Meet the Smiths
My name is Amy
Brent and I have 8 children ages 23 down to 8: two boys, then five girls in a row, and then 1 more boy. We also foster parented two teenage girls years ago and we have given service among children and youth for nearly our entire 25 years of marriage.
As a child, I wanted to be a mother when I grew up. Three months after graduating with a bachelors degree in communications, I became one.
Trudging down the trenches of parenting with one, then two, then three young children jolted me to an awareness that motherhood sparks all sorts of uncharted emotions: some heart-warming and wonderful, others exhausting and overwhelming.
While I thoroughly enjoyed many moments as a new mother, I also started to identify a few challenging issues:
1. Young children are frequently out of control physically and emotionally.
2. Their shocking behavior made me feel out of control right along with them.
3. The emotional mood of one person dramatically affects the behavior of others, and since 1 and 2 were true, our daily prospects of peaceful living grew increasingly grim.
This discouraging reality changed my life. It put a shovel in my hands and made me dig through countless parenting/psychology/child development/education/neurobiology/religion books in search for a solution to the popular parenting problem:
What should we DO when our children are out of control??

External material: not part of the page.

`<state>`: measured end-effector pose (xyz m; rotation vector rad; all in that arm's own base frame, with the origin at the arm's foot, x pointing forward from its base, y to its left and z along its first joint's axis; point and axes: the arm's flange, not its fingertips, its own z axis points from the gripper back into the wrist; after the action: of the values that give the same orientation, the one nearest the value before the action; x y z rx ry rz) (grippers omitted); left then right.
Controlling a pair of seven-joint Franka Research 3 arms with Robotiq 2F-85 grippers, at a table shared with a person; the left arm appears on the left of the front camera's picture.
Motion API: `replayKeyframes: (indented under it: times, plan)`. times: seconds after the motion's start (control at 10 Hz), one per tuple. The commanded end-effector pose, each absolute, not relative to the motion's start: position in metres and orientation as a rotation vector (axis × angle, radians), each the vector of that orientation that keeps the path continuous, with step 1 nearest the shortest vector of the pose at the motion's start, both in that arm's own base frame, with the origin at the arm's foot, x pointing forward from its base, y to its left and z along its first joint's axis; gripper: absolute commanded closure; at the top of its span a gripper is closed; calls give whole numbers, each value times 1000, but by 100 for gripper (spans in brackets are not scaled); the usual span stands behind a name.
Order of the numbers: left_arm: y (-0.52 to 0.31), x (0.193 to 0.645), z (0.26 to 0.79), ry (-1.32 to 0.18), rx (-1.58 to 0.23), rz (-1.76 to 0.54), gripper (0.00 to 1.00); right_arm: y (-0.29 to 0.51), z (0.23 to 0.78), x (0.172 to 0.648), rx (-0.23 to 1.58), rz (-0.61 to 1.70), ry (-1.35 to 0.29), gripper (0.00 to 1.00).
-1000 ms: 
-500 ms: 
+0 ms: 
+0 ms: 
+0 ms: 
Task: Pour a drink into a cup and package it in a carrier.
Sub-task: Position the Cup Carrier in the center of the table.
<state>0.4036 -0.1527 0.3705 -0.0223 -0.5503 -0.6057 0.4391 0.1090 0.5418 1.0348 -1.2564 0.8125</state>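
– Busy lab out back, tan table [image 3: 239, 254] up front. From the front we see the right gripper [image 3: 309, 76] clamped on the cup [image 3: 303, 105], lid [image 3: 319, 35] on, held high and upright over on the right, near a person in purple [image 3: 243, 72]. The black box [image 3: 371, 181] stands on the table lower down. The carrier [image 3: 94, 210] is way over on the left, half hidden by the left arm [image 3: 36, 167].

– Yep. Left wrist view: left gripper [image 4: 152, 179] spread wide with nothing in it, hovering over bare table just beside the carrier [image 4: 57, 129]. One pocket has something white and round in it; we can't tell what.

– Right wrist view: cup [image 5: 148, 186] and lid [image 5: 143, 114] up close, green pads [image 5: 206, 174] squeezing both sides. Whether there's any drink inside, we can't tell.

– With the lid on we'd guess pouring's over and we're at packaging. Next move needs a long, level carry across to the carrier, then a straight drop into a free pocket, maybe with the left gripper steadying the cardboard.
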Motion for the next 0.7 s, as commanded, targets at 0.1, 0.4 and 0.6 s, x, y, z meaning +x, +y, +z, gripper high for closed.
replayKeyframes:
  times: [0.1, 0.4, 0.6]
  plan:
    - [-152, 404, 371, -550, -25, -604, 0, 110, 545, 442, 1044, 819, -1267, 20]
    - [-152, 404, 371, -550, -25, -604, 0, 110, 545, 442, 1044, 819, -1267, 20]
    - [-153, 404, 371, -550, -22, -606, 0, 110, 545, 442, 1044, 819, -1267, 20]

We found a gazillion different answers...and tested many of them...and then discovered a new problem:
Many tactics suggested by leading parenting books that are intended to control behavioral and emotional struggles worked short-term (made the kids momentarily stop crying, whining, fighting, teasing, misbehaving, etc), but few seemed to improve our family’s long-term emotional maturity.
So in the process of finding an answer that worked for us, I uncovered my passion for brain science and in the spring of 2009 we created our own disciplinary guide--the Accountability Pyramid--which is based on my hypothesis that discipline should be focused on developing the child’s prefrontal cortex in order to establish true long-term peace and happiness. And amazingly, the development of the child's prefrontal cortex happens quite naturally IF the child's parents are more concerned about influencing their child through controlling their own behavior rather than on controlling their child's behavior through manipulative disciplinary tactics.
In 2012, when we felt inspired to share our experiences with other parents, we created the concept of Present Parenting, which uses the Accountability Pyramid as a guide to disciplinary actions that support a parent's ability to influence a child's brain development and behavior throughout the life-long path towards true maturity.
By creating this website, we are not proclaiming to the world that we know everything about parenting. Of course we don’t. And we are not announcing that our ideas about parenting are the only way for everyone in the world to raise their children. On the contrary, there are so many great parenting voices out there. And we are also certainly not declaring that we are perfect at being fully present with our children 100% of the time. We're far from.
By creating this website, we are simply sharing how developmentally appropriate present mindsets with our children are in the process of transforming our family--children and parents--into happier, more peaceful, and more complete people.
By creating this website, we are offering you an opportunity to discover if Present Parenting adds peace and joy to your journey as well.